Were calling them barges.*
We’re calling them barges.* Bill Carty

Iโ€™ve been getting a lot of flak from boat purists about my post, The Sexiest Barges* In Puget Sound. I have no trouble admitting that a lot of it is really excellent flak.

In a letter to the editor, for instance, Scott Graebke writes:

Is this where I go to bitch about ALL the sexiest barges actually being CONTAINER SHIPS? Not one actual barge. A barge is a big fuckin air mattress that gets filled with shit and towed or pushed around by a tugboat. I can not indulge the author in the fantasy that anything that floats with a bunch of shit on it is a barge. I have personally pulled the lever that launched a barge. The Cape Flattery is a pretty sexy barge in Puget Sound. The Whidbey is not that saucy but is pretty cute. The author clearly is looking for BDE from something that floats, and BDE is container ship stuff. The Norwegian world record container ship has 38 foot diameter propellers. Barges have no propellers. They are just donkeys with no legs.

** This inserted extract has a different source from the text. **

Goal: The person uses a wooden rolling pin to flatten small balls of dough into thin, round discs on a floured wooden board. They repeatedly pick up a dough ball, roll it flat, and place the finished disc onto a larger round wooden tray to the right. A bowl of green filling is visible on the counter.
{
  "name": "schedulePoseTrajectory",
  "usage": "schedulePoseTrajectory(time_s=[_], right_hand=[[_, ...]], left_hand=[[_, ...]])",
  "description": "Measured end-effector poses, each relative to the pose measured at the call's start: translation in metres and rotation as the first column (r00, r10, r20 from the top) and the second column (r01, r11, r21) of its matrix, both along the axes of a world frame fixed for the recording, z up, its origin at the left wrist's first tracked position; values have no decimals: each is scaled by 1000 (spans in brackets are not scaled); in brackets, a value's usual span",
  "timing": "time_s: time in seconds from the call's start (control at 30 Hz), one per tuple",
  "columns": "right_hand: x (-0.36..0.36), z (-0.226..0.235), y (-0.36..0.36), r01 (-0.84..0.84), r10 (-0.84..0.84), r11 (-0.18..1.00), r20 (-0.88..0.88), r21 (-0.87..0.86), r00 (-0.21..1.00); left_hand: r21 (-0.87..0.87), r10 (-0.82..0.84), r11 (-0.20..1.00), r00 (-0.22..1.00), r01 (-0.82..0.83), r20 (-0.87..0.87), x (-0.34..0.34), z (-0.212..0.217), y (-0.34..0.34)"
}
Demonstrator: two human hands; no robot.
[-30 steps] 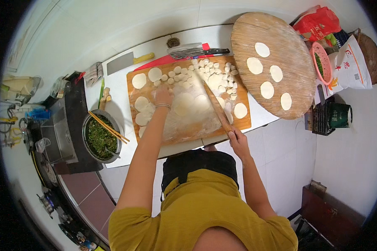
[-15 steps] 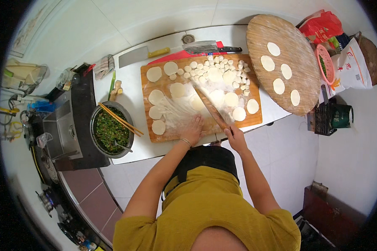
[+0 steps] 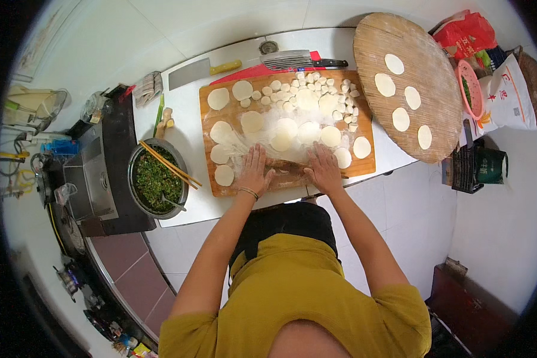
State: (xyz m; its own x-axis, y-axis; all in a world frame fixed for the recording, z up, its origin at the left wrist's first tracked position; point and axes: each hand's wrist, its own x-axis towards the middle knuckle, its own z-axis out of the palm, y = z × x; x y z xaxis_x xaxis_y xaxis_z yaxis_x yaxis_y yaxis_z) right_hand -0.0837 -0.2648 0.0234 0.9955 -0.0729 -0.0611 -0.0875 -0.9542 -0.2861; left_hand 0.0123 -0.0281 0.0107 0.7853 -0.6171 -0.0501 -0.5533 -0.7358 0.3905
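at six o'clock on the wooden board: left hand and right hand over the rolling pin

positions read with the board as dial. pin lies crosswise near the board's front edge, its bare middle showing between the hands. left hand at seven, right hand at five; both spread flat with palms down, fingers pointing roughly toward twelve, neither curled round the wood nor pinching anything. whether any dough sits under the pin cannot be made out; hands and flour hide the contact.

surroundings: loose flour just beyond the left fingertips; flattened rounds around the middle and down the nine o'clock side, one close beyond the right hand; small dough pieces crowded toward one. off the board, a round wooden tray at two bears five more rounds; a bowl of chopped green filling at eight has chopsticks laid across it; a cleaver at ten.

technique, my judgement: open palms suit rolling here. load both sides equally so the pin stays level, keep thumbs clear of its underside, use short strokes, and stop short of the nearby rounds, which could crease or stick.
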Motion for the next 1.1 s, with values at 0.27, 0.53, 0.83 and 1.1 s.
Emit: schedulePoseTrajectory(time_s=[0.27, 0.53, 0.83, 1.1], right_hand=[[5, 5, 11, 106, -104, 994, 75, -27, 992], [-25, 14, 19, 31, -32, 998, -9, -45, 999], [-17, 13, -9, 36, -50, 962, 46, 272, 998], [-41, 6, -19, 350, -30, 568, -406, 745, 913]], left_hand=[[56, -8, 998, 995, 14, -99, -5, -1, 9], [274, -85, 951, 974, 141, -209, -32, 26, 27], [-198, 114, 975, 992, -100, 61, 6, 26, -12], [-348, -58, 527, 376, -775, -925, -30, -3, -58]])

All good points. Slog commenter Kitschnsync sums up the ideology underlying Graebke’s comment, which seems to be the majority opinion on this issue. Emphasis mine:

You don’t get to call them barges just because you throw an asterisk in there. Words mean things, Rich! Your misuse is a distraction from the rest of the story (if the goofy anthropomorphization of container ships is a story, which on Slog I suppose it is.)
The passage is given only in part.